Аварии на производстве не были чем-то непривычным для властей. Какой-то взрыв, пожар, который уже потушили. Серьезная авария, да, но ничего такого, что нельзя было бы удержать в рамках. Главное, что реактор цел, ядерную катастрофу предотвратили.
Также в телеграмме говорилось, что персонал ЧАЭС предпринимает меры по охлаждению активной зоны реактора. По мнению Третьего главного управления Министерства здравоохранения, принятие специальных мер, включая эвакуацию населения из города, не требуется.
В 14:00 в Киев прилетела спецрейсом вторая, более высокопоставленная группа из Москвы во главе с министром энергетики Анатолием Майорцем[568]. Виталий Скляров, украинский коллега Майорца, встретил гостей на полосе, они пересели на пару древнего вида бипланов Ан-2. Майорец, недавно занявший свой пост и не являвшийся атомщиком, держался уверенно.
– Вряд ли, – сказал он, – нам придется долго в Припяти сидеть.
Он считал, что в течение 48 часов они вернутся домой.
– Анатолий Иванович, – сказал Скляров. – Не думаю, что двух дней хватит.
– Не пугайте нас, товарищ Скляров[569]. Наша главная задача – как можно быстрее восстановить и вернуть в энергосеть поврежденный блок.
Ан-2 приземлился на неровную посадочную полосу возле Чернобыля, они пересели в машины и поехали в Припять[570]. Скляров глядел в окно: люди были заняты тем же, чем и обычно занимаются в выходной. Дети играли в футбол, выстиранное белье висело на балконах, парочки прогуливались у нового торгового центра на центральной площади.
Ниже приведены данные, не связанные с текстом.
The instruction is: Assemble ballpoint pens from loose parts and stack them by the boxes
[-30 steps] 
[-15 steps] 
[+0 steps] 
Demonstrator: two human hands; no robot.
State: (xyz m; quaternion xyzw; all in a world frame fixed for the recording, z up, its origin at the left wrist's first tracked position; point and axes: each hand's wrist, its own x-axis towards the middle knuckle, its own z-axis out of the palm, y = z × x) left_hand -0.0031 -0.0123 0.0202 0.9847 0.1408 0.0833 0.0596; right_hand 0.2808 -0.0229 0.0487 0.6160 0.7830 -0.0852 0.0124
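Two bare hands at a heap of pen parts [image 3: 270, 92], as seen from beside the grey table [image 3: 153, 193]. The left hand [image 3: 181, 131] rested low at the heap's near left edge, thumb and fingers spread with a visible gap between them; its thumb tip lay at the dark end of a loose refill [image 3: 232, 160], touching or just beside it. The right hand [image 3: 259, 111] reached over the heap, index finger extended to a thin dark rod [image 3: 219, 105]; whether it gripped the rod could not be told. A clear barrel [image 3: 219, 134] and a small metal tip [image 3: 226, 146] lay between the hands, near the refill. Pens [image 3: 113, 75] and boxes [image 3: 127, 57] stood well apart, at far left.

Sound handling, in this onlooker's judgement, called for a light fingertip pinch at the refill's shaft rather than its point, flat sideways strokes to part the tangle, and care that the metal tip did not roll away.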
Скляров спросил, как обстоит дело с радиацией, и услышал, что приборы показывают уровень примерно в десять раз выше естественного фона – определенно, в допустимых пределах. Скляров приободрился.
Министры собрались в помещениях горкома партии и исполкома Припяти – в пятиэтажном бетонном здании рядом с гостиницей «Полесье», которое в городе называли «Белым домом». Маломуж, секретарь Киевского обкома, расположил здесь свой командный пункт. Генерал Иванов, заместитель начальника войск гражданской обороны, прибыл из Москвы и предложил партийным властям оповестить население Припяти по радио о случившейся аварии. Его люди уже проводили радиационную разведку на самой станции и в городе[571].
Собравшиеся эксперты тут же начали бурные дебаты о том, как лучше всего охладить реактор № 4 и очистить территорию станции, но они не могли предпринять никаких решительных мер без председателя комиссии Бориса Щербины, еще не прилетевшего из Москвы. Стоял ясный теплый день. В соседней гостинице праздновали свадьбу.
Кружа на вертолете над Чернобыльской станцией, Борис Прушинский понял, что директор сказал правду о реакторе № 4[572]. Но даже он, глава группы оказания экстренной помощи при авариях на атомных станциях, с трудом мог поверить в то, что видел.
Крыша центрального зала исчезла. Внутри зиял черный кратер: больше десяти этажей стен и перекрытий словно вынули сверху огромной ложкой. Северная часть здания рухнула и превратилась в груду черных обломков. Они рассыпались по крышам близлежащих зданий и по земле, доходя до ограждения станции. Внутри руин зала были видны обломки 120-тонного мостового крана, загрузочную машину, главные циркуляционные насосы. Пилот наклонил вертолет на одну сторону, чтобы фотограф станции мог снимать через иллюминатор. Прушинский увидел, что крышка реактора «Елена», 2000-тонный диск из бетона и стали, наклонена и смотрит вверх. Под ней, глубоко внутри корпуса реактора, он мог разглядеть светящееся сплетение оставшихся топливных сборок и одну точку, горевшую ярким желто-красным светом. Когда вертолет наконец ушел в сторону, Прушинский заставил себя осознать то, что разум пока отказывался принимать: реактора № 4 больше не было.